India’s Supreme Court has reportedly told Vodafone to pay the Department of Telecommunications Rs20bn (US$301m) for a licence to merge several local units. The move would pave the way for an IPO next year, however the operator will likely still have to contest a higher charge claimed by the department.
India’s Supreme Court has reportedly told Vodafone (LON:VOD) to pay the Department of Telecommunications Rs20bn (US$301m) for a licence to merge several local units. The move would pave the way for an IPO next year.
However, the court held that the final amount Vodafone will need to pay to complete the process will be determined after litigation in lower courts, the Economic Times reported. The telecoms department has demanded Rs67bn (US$1bn) from the operator to help cover spectrum and regulatory charges.
The court arrived at the Rs20bn sum as Vodafone had previously offered to make an interim Rs17.7bn (US$267m) payment to move the merger process forward.
According to a Financial Times report, Vodafone plans to contest the Rs67bn charge at the Telecom Disputes Settlement and Appellate Tribunal.
A Vodafone spokesperson declined to comment.
In 2012, Vodafone sought to merge four local units – Vodafone East, Vodafone South, Vodafone Cellular and Vodafone Digilink – into Vodafone Mobile Services, as part of IPO preparations, which are on the backburner pending the resolution of tax disputes with the government. Vodafone Mobile Services is a unit of Vodafone India.
The UK-based telecoms group confirmed last month that it has begun preparations for a listing of its Indian unit, the country’s second-largest telco. CEO Vittorio Colao (pictured) has said a final decision will be made next fiscal year.
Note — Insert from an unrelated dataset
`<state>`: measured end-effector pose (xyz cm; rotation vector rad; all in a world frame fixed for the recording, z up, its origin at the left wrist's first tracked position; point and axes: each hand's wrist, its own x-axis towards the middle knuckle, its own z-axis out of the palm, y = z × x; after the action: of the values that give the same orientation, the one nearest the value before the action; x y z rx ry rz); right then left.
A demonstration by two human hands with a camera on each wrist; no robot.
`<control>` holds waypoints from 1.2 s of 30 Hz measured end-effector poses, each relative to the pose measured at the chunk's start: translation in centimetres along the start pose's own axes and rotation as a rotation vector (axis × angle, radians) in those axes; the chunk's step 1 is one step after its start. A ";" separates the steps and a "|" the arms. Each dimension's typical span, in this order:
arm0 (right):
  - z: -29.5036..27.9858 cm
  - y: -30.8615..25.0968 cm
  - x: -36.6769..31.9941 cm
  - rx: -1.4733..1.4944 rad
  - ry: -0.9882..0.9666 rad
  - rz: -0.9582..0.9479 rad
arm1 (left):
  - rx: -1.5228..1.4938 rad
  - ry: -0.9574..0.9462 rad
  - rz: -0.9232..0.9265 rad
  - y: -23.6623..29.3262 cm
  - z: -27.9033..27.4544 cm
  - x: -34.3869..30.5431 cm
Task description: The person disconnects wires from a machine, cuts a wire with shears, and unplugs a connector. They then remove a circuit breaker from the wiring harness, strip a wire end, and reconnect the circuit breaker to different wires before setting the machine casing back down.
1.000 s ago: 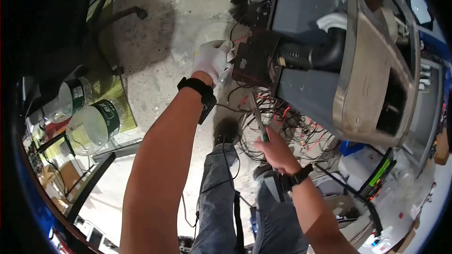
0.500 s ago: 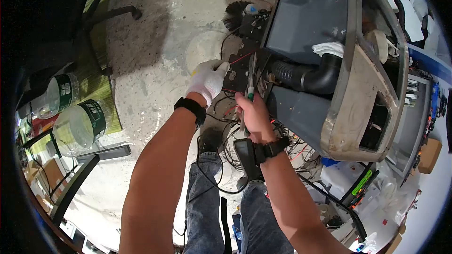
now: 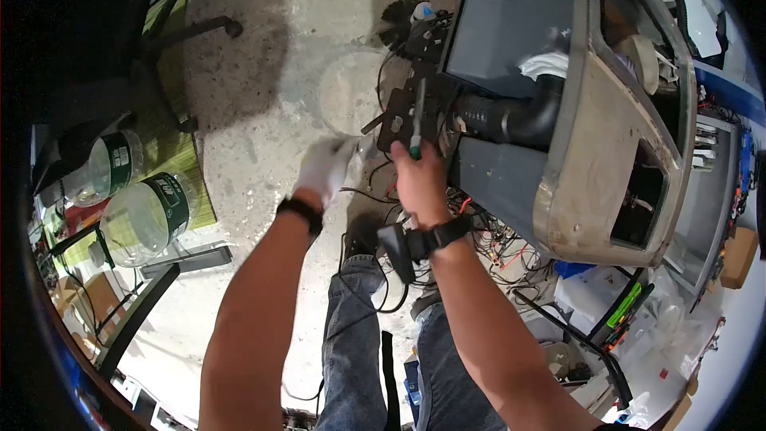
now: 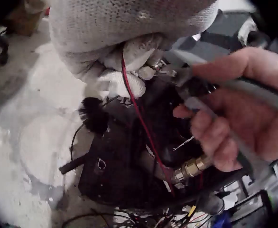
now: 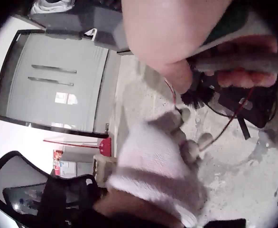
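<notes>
Drew gloved left hand (image 3: 323,169) back, pinching red wire (image 4: 142,118); gripping pliers (image 3: 420,112) in right hand (image 3: 419,185). Likely stripping or trimming — calls next for steady tension.

Both bare arms extend forward and down, the left arm (image 3: 247,327) and right arm (image 3: 499,327) slanting inward toward each other. The white-gloved left hand (image 3: 325,169) pinches with bent fingers. Near it, the bare right hand (image 3: 420,183) grips, fingers curled and thumb laid forward.
</notes>
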<state>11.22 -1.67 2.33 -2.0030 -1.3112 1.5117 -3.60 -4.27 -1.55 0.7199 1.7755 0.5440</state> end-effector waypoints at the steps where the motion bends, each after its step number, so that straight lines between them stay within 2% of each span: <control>1: 0.1 0.6 -0.3 -0.048 -0.012 0.035 | -0.103 -0.058 -0.056 -1.4 -0.2 -1.2; 3: -0.6 0.9 -2.7 -0.024 -0.160 -0.031 | -0.199 -0.126 -0.138 -5.4 -0.3 -3.5; 4: -1.2 0.4 -4.5 -0.005 -0.240 -0.035 | -0.268 -0.066 -0.122 -7.2 -0.2 -4.1; 7: -1.5 5.2 -9.0 0.101 -0.421 -0.090 | -0.429 0.053 -0.091 -9.5 0.1 -4.6; 8: -1.4 7.9 -10.7 0.117 -0.464 -0.013 | -0.518 0.129 -0.073 -9.6 0.1 -4.6; 10: -3.0 9.4 -14.2 0.103 -0.543 0.145 | -0.429 0.183 -0.072 -9.3 -0.2 -4.6; 11: -3.4 11.0 -15.7 0.134 -0.528 0.181 | -0.377 0.178 -0.158 -9.7 -0.3 -4.3; 12: -4.0 12.0 -16.8 0.167 -0.513 0.216 | -0.365 0.167 -0.160 -10.2 -0.2 -4.1; 14: -6.0 13.6 -18.9 0.121 -0.484 0.336 | -0.193 0.023 -0.211 -10.9 1.2 -3.7; 16: -7.8 15.5 -20.4 0.194 -0.504 0.462 | -0.109 -0.076 -0.224 -9.0 4.0 -4.4; 17: -8.5 17.0 -21.2 0.216 -0.488 0.469 | -0.028 -0.125 -0.104 -8.2 5.7 -4.7; 18: -8.9 18.9 -22.1 0.246 -0.414 0.351 | 0.051 -0.174 0.014 -7.3 7.6 -5.1; 19: -9.5 20.1 -22.8 0.274 -0.341 0.235 | 0.086 -0.216 -0.014 -5.5 9.8 -5.4; 20: -10.1 21.1 -23.4 0.296 -0.330 0.240 | 0.107 -0.228 -0.010 -4.8 12.4 -5.2; 22: -11.3 22.8 -24.2 0.267 -0.229 0.242 | 0.013 -0.122 0.062 -4.3 16.7 -4.0; 23: -12.4 22.9 -24.4 0.362 -0.258 0.332 | 0.037 -0.128 0.066 -5.2 18.2 -2.1; 25: -14.1 23.4 -24.9 0.440 -0.223 0.390 | 0.282 -0.134 0.170 -7.8 21.1 2.0; 26: -14.8 23.8 -25.1 0.494 -0.194 0.446 | 0.306 -0.139 0.182 -8.2 22.3 2.7; 29: -16.1 26.2 -26.6 0.568 -0.161 0.429 | 0.096 0.093 -0.012 -9.2 26.2 4.2; 30: -16.4 27.1 -26.8 0.563 -0.133 0.389 | 0.115 0.086 0.005 -11.3 26.5 7.2; 32: -16.7 28.5 -27.5 0.588 -0.118 0.397 | -0.052 0.103 -0.176 -16.5 25.2 13.5; 33: -16.7 29.3 -27.8 0.639 -0.115 0.447 | 0.364 0.299 0.146 -9.3 26.9 5.8; 34: -16.8 30.0 -28.2 0.687 -0.111 0.500 | 0.380 0.290 0.146 -10.4 26.9 6.2; 36: -18.0 30.2 -28.3 0.668 -0.119 0.547 | 0.496 0.127 -0.119 -13.4 26.0 7.7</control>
<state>40.67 -35.66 5.22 -1.8847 -0.1895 1.9778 16.70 -7.99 -23.64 0.9235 2.0841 0.0621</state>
Vodafone has hired Rothschild to look into the viability of an IPO.
Earlier this month, following a meeting with Indian Prime Minister Nahendra Modi, Colao announced plans to invest an extra Rs130bn (US$2bn) into its Indian business.
Last week, Indian government officials said they were considering Vodafone’s call for a conciliation process to resolve the tax disputes.
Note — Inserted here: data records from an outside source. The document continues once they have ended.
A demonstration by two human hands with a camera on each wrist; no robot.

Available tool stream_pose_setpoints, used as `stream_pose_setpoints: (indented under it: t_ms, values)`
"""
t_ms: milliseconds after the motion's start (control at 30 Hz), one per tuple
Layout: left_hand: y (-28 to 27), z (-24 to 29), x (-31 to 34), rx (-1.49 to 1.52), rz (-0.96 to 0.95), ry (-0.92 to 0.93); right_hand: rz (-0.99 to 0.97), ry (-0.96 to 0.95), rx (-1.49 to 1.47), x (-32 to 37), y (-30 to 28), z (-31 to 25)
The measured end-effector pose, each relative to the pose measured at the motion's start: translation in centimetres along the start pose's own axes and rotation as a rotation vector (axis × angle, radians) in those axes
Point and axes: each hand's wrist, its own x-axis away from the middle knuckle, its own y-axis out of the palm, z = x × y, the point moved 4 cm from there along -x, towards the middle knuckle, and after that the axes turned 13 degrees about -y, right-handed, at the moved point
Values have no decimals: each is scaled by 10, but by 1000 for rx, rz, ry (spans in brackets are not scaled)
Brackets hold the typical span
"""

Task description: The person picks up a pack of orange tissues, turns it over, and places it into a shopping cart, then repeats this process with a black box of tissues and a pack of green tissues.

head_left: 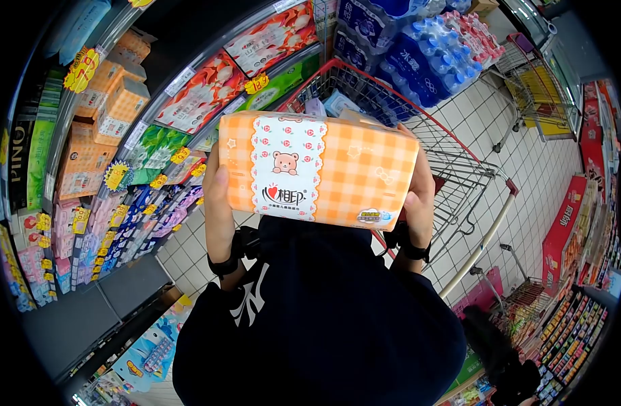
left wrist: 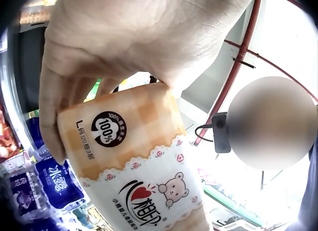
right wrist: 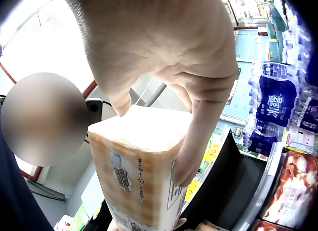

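Note:
An orange-and-white checked pack of tissues (head_left: 385, 159) with a printed bear is held up in front of the chest, its long printed side facing the head camera. My left hand (head_left: 219, 210) grips its left end, thumb on the near face. At the opposite end my right hand (head_left: 420, 193) holds it, the thumb near the lower corner. In the left wrist view the fingers of the left hand (left wrist: 124, 37) wrap one end of the tissue pack (left wrist: 134, 156). The right wrist view has the right hand (right wrist: 169, 47) spanning the pack's other end (right wrist: 144, 126).
Beyond the pack stands a wire shopping cart (head_left: 452, 135) with a few packages inside. Shelves on the left carry similar orange packs (head_left: 121, 111) and red boxes (head_left: 195, 101). Shrink-wrapped water bottles (head_left: 425, 61) are stacked behind the cart. Another cart (head_left: 540, 95) is at the far right.

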Motion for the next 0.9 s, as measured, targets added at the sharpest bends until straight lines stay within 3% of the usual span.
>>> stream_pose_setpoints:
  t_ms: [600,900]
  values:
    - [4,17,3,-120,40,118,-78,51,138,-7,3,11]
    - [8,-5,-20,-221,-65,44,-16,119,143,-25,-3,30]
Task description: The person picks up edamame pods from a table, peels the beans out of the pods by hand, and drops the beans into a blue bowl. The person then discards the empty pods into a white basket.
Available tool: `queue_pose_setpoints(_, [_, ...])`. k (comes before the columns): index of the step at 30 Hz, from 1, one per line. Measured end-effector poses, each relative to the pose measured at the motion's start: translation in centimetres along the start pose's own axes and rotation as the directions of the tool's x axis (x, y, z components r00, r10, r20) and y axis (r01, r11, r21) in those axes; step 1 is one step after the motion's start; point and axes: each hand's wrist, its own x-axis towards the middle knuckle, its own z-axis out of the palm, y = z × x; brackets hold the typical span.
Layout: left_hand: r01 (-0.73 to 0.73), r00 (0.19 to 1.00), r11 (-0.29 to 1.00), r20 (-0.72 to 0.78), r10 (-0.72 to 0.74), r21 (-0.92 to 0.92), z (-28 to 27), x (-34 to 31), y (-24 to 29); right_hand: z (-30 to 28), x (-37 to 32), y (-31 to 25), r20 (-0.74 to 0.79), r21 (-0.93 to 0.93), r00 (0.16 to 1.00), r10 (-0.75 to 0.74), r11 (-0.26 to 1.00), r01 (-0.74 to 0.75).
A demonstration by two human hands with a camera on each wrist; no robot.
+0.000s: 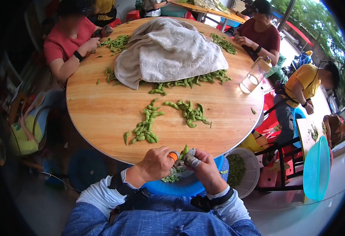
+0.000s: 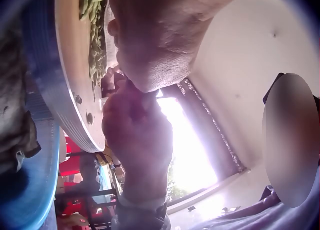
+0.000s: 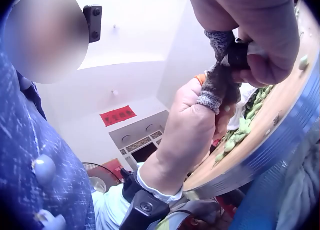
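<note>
In the head view a green pod (image 1: 184, 151) stands up between the two hands at the table's near edge. My left hand (image 1: 153, 164), with an orange band on a finger, has its fingers curled at the pod. My right hand (image 1: 207, 169), its fingertips wrapped in grey cloth, pinches the pod from the other side. Shelled green beans (image 1: 171, 177) lie below in a blue basin (image 1: 176, 189). In the right wrist view the fingertips of my left hand (image 3: 186, 122) and right hand (image 3: 260, 34) meet; the pod is hidden there.
Two groups of pods (image 1: 145, 128) (image 1: 192, 113) lie on the round wooden table (image 1: 101, 114). Beyond them a grey towel (image 1: 172, 51) covers a mound, with a bottle (image 1: 252, 78) to its right. A white basket (image 1: 251, 173) stands right of the basin. People sit around.
</note>
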Motion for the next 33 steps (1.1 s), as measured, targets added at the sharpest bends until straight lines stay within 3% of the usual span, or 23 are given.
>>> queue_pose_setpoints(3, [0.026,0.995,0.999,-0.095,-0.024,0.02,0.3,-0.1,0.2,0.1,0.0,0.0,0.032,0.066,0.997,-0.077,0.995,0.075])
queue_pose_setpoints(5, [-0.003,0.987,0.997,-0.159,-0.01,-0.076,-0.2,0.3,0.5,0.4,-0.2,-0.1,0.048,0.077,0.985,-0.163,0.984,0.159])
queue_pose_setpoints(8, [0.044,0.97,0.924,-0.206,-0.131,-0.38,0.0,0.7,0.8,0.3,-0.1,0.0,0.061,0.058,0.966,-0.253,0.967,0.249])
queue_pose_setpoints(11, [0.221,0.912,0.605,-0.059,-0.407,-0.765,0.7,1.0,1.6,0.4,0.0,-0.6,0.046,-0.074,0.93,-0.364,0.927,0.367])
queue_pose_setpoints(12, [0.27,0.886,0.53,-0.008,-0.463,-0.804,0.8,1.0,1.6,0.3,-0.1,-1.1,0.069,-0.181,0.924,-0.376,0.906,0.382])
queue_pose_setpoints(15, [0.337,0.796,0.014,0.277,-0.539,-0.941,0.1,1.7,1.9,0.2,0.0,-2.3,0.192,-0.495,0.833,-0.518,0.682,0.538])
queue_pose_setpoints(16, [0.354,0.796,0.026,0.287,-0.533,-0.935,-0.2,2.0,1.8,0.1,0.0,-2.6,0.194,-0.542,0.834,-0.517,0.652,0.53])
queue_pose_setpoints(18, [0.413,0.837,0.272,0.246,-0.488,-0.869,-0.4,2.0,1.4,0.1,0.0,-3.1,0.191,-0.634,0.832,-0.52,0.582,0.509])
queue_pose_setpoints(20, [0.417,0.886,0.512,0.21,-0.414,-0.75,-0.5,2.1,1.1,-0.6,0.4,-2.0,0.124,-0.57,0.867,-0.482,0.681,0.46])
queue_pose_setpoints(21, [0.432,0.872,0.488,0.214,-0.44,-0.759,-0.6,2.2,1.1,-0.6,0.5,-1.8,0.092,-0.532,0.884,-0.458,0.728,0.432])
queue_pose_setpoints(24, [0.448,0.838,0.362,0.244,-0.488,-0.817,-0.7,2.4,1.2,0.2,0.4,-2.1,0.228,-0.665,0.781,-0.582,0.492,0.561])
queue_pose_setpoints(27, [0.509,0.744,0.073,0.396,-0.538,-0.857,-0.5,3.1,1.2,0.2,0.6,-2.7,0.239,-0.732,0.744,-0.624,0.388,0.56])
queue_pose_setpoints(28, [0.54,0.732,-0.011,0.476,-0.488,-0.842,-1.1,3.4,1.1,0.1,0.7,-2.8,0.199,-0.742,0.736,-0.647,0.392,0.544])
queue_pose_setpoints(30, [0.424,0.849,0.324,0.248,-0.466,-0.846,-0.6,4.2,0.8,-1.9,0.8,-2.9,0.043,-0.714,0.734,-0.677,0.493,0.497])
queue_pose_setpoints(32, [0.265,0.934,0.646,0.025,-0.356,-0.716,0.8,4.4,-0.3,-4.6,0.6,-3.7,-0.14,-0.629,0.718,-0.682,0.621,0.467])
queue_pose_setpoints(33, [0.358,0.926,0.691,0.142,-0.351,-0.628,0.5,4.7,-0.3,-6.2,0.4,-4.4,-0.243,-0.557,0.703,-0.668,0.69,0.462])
At the time, a Vodafone spokesperson declined to comment on specific enquiries, but said the company has always been clear about its “openness to discussing the possibility of settlement”.
The operator is one of multiple foreign companies to have faced accusations of underpaying local taxes, but there are now signs that authorities are seeking to make it easier for international firms to do business.
Last month, the Bombay High Court ruled in favour of Vodafone in a £450m (US$690m) tax case covering the treatment of a call centre and share options following its US$10.9bn takeover of Hutchison Essar in 2007.
However, an approximate US$2.6bn tax case concerning the 2007 deal remain unresolved.
An Economic Times report published before the conciliation statements said the government had offered to settle an Rs200bn (US$3bn) tax dispute with Vodafone if it agreed to pay the Rs79.98bn (US$1.2bn) principal amount, waiving interest and penalties.